A. Unscrew and remove the plug from the shell. Place the filling-rod in the bag and fold the latter round the rod; insert it through the plug-hole, taking care not to force the end of the rod through the bottom of the bag; carefully push in the bag until the neck only is in the plug-hole, a portion being kept outside, asthe whole bag must not be allowed to slip into the shell during the operation of filling; then withdraw the rod and insert the funnel into the neck of the bag, pressing the funnel well down into the plug-hole; pass the filling-rod through the funnel and gradually pour in a small quantity of the powder (say about half the charge); take out the funnel and rod, lift up the bag and jerk it, so as to "set" the powder well down to the bottom and to open the bag; then reinsert the funnel and rod as before, and continue the filling; choke the bag and cut off the superfluous choke. The filling-rod should be moved up and down while pouring in the powder, to facilitate its passage through the funnel, the powder in the shell being tamped on at the same time. The use of a large mallet against the side of the shell (any piece of wood will answer the same purpose) will materially assist in getting the maximum amount of powder into the shell.
When the shell is quite full withdraw the funnel and filling-rod, and tie the neck of the bag with two hitches of twine close to the top of the plug-hole. Cut off the superfluous choke, and push the neck of the bag well down the plug-hole into the shell, then screw in the plug as required.
Lead rings are supplied for the armor-piercing shell. The ring is hammered into the recess round the head of the plug, and the superfluous metal removed.
No preparation of the bag by pricking or otherwise is necessary.
Q. Suppose a projectile when weighed on a scale comes to 1044 lbs. and that it has a blue-gray head and a blue-gray band around its center of gravity, and below the copper band it is painted yellow; state what gun it is for, what kind of a projectile it is (whether a shell or solid shot), what it is made of, and if a shell, what is inside of it.
A. It is an armor-piercing shell for a 12-inch gun; it is made of forged steel, and is filled with explosive "D."
Q. What are shell and cored shot filled with?
A. Maximite, explosive "D," and rarely gunpowder.
Q. Why should shell always be coated carefully with a lacquer or varnish before being filled?
A. Because some of the explosives now used to fill shell, though perfectly stable and harmless in themselves, become very sensitive explosives when exposed to steel or iron. The slightest friction will sometimes detonate them.
Q. Why is red lead or white lead prohibited on fuse-threads?

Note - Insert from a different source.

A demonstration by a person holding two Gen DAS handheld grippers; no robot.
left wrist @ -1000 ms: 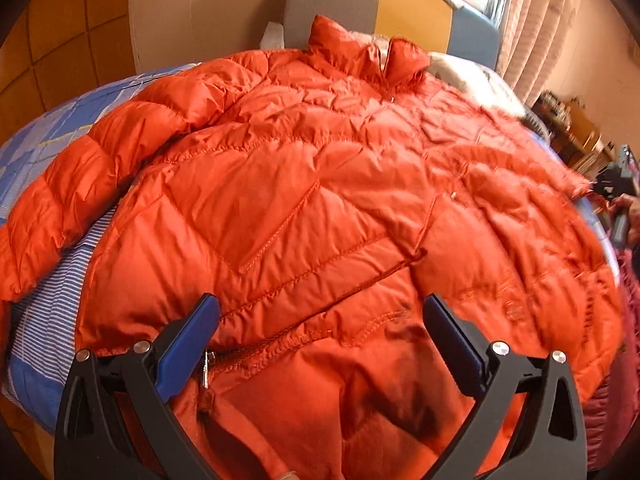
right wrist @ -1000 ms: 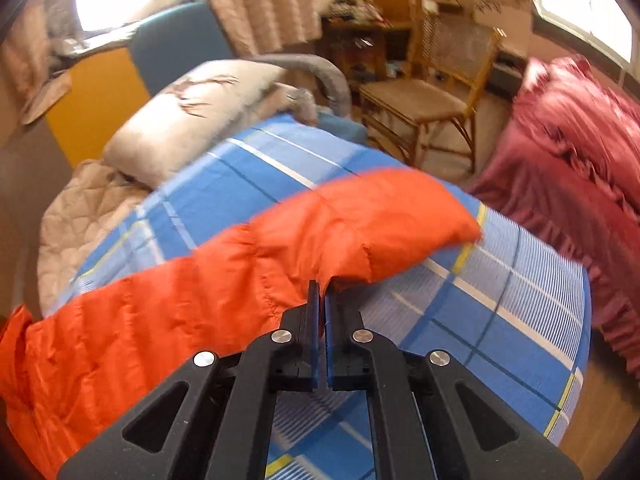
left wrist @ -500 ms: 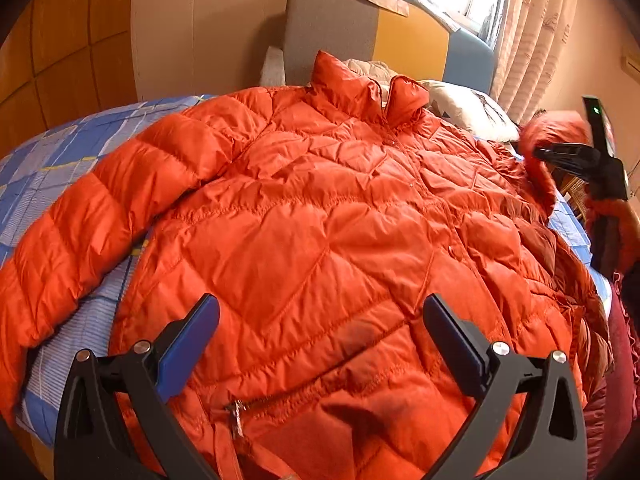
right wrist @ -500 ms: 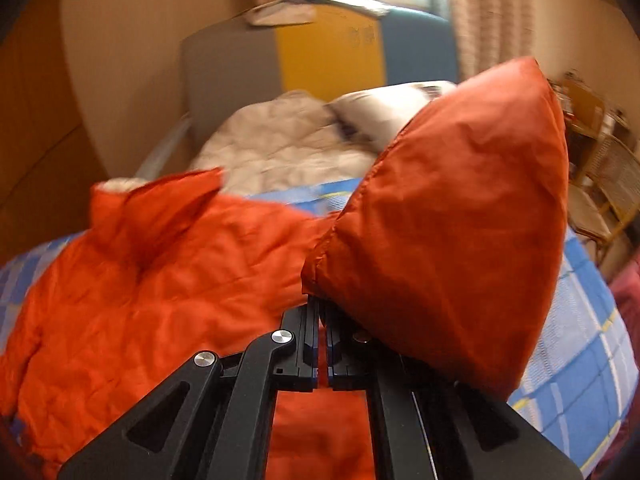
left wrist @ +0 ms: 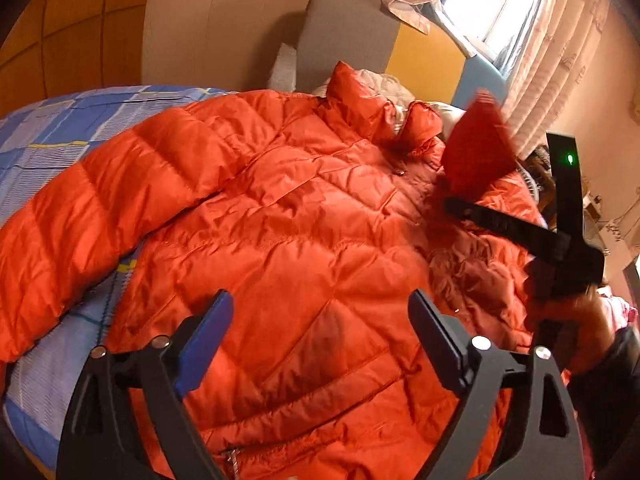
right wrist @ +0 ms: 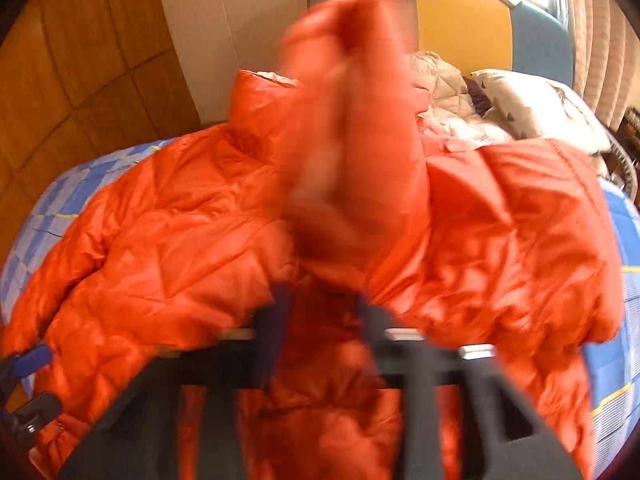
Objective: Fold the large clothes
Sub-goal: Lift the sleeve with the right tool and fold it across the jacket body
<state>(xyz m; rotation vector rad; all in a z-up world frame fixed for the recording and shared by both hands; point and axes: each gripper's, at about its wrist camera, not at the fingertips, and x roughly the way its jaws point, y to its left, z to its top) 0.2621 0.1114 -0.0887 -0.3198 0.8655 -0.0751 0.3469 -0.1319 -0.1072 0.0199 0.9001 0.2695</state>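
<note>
1. The orange puffer jacket (left wrist: pixel 288 240) lies spread front-up on the bed (left wrist: pixel 60 128) with the blue checked sheet. Its collar (left wrist: pixel 360 100) points to 12 o'clock in the left wrist view, toward the grey and yellow headboard (left wrist: pixel 352 32).
2. One sleeve (left wrist: pixel 80 216) trails out to about 9 o'clock, flat on the sheet.
3. The left gripper (left wrist: pixel 320 344) hovers over the lower front of the jacket. Its jaws have just eased in a bit but stand wide apart, nothing pinched.
4. The right gripper (right wrist: pixel 324 304) is pretty blurry. Its jaws have just been opening and now look spread, with the other sleeve's cuff (right wrist: pixel 352 100) up at 12 o'clock, also smeared.
5. From the left wrist view that cuff (left wrist: pixel 476 148) sits at 2 o'clock, just past the right gripper's tips.
6. A pillow (right wrist: pixel 536 108) lies at 2 o'clock beyond the jacket.
</note>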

A. Because, as with iron, some shell-fillers change into extremely sensitive explosives on contact with lead.
Q. Why should all fixed ammunition and primers be stored separately from magazines containing powder?
A. Because they are liable to explode by dropping or breaking, etc., and the shock of one primer or charge exploding might explode the whole magazine.
Q. Should rubber shoes be worn in magazines?
A. Yes.
Q. Why?
A. Because there are always priming-charges of black powder in every section of smokeless powder, and powder-dust from these might fill the air when opening cases, and a spark from a nail in a shoe on the concrete floor would ignite it. There is also a remote chance of the vapor of ether from the new smokeless powder exploding when in combination with the air.
Rubber matting on magazine floors would be best.